The evaluation will include program policy factors such as the relevance of the proposed research to the terms of the announcement and the agency's programmatic needs. Note, external peer reviewers are selected with regard to both their scientific expertise and the absence of conflict-of-interest issues. Non-federal reviewers will often be used, and submission of an application constitutes agreement that this is acceptable to the investigator(s) and the submitting institution.
The Project Description must be 25 pages or less, exclusive of attachments. It must contain an abstract or project summary on a separate page with the name of the applicant, mailing address, phone, FAX and E-mail listed. The application must include letters of intent from collaborators (briefly describing the intended contribution of each to the research), and short curriculum vitaes, consistent with NIH guidelines, for the applicant and any co-PIs.

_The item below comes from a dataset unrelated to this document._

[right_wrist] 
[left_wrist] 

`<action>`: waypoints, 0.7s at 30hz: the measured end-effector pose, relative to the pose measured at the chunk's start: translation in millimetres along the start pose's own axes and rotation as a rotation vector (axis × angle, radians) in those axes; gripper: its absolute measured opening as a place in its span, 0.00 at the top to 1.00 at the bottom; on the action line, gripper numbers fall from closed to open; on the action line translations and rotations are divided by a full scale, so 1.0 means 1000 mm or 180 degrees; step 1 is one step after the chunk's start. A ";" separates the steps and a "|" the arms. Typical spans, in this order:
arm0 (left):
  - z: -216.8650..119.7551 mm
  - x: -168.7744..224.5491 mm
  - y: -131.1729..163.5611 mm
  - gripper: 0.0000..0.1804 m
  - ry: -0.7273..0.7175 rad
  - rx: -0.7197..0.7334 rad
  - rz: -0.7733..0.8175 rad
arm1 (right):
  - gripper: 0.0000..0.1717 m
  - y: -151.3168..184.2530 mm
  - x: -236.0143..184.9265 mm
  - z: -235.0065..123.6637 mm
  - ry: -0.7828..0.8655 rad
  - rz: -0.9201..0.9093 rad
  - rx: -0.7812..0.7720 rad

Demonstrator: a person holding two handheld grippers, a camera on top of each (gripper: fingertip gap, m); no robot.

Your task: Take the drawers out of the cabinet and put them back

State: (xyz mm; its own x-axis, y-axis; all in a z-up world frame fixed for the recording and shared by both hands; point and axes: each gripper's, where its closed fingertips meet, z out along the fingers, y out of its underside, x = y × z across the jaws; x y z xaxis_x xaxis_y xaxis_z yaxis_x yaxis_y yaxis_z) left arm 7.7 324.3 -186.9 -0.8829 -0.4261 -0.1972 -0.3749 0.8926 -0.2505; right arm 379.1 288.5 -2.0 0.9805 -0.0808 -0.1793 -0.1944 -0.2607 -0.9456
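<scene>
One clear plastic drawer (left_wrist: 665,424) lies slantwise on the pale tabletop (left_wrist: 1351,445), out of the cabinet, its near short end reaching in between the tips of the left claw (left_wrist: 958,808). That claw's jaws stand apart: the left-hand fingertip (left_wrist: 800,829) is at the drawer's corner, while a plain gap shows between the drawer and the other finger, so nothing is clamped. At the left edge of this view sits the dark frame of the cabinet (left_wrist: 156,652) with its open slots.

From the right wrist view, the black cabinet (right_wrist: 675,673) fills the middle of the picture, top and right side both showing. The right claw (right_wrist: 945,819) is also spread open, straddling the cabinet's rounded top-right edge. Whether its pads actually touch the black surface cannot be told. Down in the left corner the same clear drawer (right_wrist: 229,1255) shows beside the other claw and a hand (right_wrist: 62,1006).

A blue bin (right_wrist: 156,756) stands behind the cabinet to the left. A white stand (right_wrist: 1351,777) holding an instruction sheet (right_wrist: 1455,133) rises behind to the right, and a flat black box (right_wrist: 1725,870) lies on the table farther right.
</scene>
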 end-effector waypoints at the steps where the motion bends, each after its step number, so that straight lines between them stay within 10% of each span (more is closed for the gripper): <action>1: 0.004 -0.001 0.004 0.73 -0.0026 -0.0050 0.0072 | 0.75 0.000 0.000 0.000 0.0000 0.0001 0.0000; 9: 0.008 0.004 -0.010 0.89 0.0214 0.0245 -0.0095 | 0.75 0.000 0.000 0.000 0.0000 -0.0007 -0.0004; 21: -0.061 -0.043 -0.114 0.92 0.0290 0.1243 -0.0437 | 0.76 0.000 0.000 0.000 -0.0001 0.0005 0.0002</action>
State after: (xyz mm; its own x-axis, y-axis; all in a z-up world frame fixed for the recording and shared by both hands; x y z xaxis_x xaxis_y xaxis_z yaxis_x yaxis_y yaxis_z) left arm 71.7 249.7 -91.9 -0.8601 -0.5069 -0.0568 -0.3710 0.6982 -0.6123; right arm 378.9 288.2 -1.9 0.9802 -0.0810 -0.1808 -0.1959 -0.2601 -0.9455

To provide a consistent format for the submission, review and solicitation of grant applications submitted under this notice, the preparation and submission of grant applications must follow the guidelines given in the Application Guide for the Office of Science Financial Assistance Program, 10 CFR Part 605. Access to SC's Financial Assistance Application Guide is possible via the World Wide Web at: http://www.sc.doe.gov/production/grants/grants.html.
DOE policy requires that potential applicants adhere to 10 CFR part 745 “Protection of Human Subjects” (if applicable), or such later revision of those guidelines as may be published in the Federal Register.
The Office of Science, as part of its grant regulations (10 CFR 605.11(b)) requires that a grantee funded by SC and performing research involving recombinant DNA molecules and/or organisms and viruses containing recombinant DNA molecules shall comply with the NIH “Guidelines for Research Involving Recombinant DNA Molecules,” which is available via the World Wide Web at: http://www.niehs.nih.gov/odhsb/biosafe/nih/rdna-apr98.pdf, (59 FR 34496, July 5, 1994), or such later revision of those guidelines as may be published in the Federal Register.
Other useful web sites include:
MCP Home Page—http://microbialcellproject.org
Microbial Genome Program Home Page—http://www.er.doe.gov/production/ober/microbial.html
DOE Joint Genome Institute Microbial Web Page—http://www.jgi.doe.gov/JGI_microbial/html/
GenBank Home Page— http://www.ncbi.nlm.nih.gov/
Human Genome Home Page— http://www.ornl.gov/hgmis
The Catalog of Federal Domestic Assistance Number for this program is 81.049, and the solicitation control number is ERFAP 10 CFR Part 605.Start Signature
Issued in Washington, D.C. on January 16, 2001.
John Rodney Clark,
Associate Director of Science for Resource Management.